If you need a higher LTV, and if accepting a shorter loan tenure (and higher instalments) is not manageable for you, the best alternative to get a higher LTV would be to lower the average age of the borrower. In other words, get a joint borrower who is younger to apply for the mortgage with you–for example, one or more of your children. However, for maximum reduction of borrowing age, the joint borrower should also be earning a healthy income, as the average borrower age is income-weighted.
Do note also that a joint borrower also has to be a joint mortgagor, i.e. he has to be a joint owner of the house too, so this avenue will not be available for you if your prospective joint borrower is not someone whose name you are willing to also have on your title deed.

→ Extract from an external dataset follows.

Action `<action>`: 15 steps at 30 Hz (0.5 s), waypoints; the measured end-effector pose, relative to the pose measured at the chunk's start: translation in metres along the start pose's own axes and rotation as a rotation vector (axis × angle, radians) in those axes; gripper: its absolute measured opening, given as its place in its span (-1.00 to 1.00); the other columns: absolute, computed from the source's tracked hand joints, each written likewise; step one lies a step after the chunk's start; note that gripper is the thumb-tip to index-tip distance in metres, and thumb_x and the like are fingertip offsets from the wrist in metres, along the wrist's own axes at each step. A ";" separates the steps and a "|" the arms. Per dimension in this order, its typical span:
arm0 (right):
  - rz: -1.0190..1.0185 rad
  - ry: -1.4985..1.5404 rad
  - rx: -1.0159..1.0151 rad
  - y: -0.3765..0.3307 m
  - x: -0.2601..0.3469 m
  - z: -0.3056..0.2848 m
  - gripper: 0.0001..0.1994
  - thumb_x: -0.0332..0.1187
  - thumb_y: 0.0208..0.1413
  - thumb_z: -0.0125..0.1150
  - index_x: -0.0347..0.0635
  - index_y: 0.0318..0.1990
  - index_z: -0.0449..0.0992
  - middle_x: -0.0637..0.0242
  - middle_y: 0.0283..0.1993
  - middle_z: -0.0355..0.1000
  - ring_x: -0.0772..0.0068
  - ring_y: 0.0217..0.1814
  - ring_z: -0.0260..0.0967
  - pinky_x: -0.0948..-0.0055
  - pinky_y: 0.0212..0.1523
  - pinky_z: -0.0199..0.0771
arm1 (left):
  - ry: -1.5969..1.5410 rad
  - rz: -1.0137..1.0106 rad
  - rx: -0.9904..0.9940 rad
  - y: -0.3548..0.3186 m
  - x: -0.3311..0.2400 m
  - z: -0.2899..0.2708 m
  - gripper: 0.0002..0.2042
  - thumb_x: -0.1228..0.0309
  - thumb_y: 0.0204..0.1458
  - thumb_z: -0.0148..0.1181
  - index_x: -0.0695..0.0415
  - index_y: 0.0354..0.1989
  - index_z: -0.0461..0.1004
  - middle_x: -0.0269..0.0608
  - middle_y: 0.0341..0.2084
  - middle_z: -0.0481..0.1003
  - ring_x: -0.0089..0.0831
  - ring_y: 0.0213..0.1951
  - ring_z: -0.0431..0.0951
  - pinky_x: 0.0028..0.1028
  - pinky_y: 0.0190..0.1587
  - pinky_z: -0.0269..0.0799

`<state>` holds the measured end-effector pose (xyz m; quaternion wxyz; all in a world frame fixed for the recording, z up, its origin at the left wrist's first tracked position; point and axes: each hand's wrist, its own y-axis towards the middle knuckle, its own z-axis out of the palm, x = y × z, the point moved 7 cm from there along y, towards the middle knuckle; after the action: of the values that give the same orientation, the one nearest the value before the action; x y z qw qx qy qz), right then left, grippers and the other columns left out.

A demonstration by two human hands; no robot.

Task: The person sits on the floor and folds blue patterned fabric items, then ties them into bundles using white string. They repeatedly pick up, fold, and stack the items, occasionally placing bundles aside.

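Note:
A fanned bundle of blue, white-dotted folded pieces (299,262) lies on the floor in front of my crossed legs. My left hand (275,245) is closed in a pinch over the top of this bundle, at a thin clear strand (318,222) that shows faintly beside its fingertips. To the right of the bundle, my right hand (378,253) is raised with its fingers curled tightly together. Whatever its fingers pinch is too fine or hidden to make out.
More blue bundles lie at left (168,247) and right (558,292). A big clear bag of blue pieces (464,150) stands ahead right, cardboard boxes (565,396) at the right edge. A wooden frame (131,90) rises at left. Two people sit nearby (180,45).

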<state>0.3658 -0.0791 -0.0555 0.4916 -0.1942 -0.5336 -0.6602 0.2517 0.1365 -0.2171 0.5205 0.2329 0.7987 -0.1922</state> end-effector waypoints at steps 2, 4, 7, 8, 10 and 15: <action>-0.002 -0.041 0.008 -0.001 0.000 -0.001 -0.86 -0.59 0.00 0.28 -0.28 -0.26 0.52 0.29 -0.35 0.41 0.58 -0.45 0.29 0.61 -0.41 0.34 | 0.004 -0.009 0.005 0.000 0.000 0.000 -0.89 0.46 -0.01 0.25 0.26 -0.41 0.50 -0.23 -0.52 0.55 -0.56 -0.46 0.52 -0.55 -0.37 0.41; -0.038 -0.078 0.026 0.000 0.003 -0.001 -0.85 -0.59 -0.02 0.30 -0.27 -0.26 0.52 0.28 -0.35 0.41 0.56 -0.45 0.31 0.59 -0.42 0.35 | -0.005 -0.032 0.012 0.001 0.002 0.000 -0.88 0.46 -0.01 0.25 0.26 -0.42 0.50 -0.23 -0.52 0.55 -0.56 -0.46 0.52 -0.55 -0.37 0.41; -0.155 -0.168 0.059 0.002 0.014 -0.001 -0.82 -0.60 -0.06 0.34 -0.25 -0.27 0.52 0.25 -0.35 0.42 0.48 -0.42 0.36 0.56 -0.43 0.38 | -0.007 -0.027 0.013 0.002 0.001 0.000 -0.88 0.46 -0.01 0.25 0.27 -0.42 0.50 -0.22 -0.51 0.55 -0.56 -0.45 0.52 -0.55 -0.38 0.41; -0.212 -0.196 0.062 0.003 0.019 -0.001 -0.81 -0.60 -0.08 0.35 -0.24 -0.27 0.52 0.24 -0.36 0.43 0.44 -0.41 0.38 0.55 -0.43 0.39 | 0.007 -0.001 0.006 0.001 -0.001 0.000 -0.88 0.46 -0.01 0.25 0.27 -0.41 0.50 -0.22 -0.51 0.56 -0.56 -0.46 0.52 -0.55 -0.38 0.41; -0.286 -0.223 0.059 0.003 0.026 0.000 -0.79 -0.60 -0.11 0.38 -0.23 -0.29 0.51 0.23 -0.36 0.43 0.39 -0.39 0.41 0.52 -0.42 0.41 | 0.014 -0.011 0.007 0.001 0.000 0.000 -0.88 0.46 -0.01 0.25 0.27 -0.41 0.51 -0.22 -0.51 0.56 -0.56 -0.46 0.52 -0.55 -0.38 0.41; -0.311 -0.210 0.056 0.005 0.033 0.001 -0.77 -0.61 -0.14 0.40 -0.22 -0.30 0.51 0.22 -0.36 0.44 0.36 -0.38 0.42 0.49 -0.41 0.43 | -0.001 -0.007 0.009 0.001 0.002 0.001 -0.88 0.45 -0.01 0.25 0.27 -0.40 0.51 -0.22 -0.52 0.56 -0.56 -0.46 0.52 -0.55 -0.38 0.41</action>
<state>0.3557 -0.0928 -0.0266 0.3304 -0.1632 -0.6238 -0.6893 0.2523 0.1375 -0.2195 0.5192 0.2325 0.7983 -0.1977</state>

Downsizing Your Property Isn’t Always Bad, Sometimes It Is Even The Wiser Thing To Do
"Downsizing" is a word often perceived negatively among Singaporeans, since it is associated with taking a step backwards on the Singaporean dream of upgrading to bigger or more expensive properties over time. However, downsizing for the right reasons is actually right-sizing, and is a smart and savvy move you should be proud of, because you’re making prudent choices to keep your finances in good health.
So downsize with confidence! We are confident that with the resources available on PropertyGuru, the free and personalised support from our Home Finance Advisors and your own efforts, your next property will be perfect for your needs.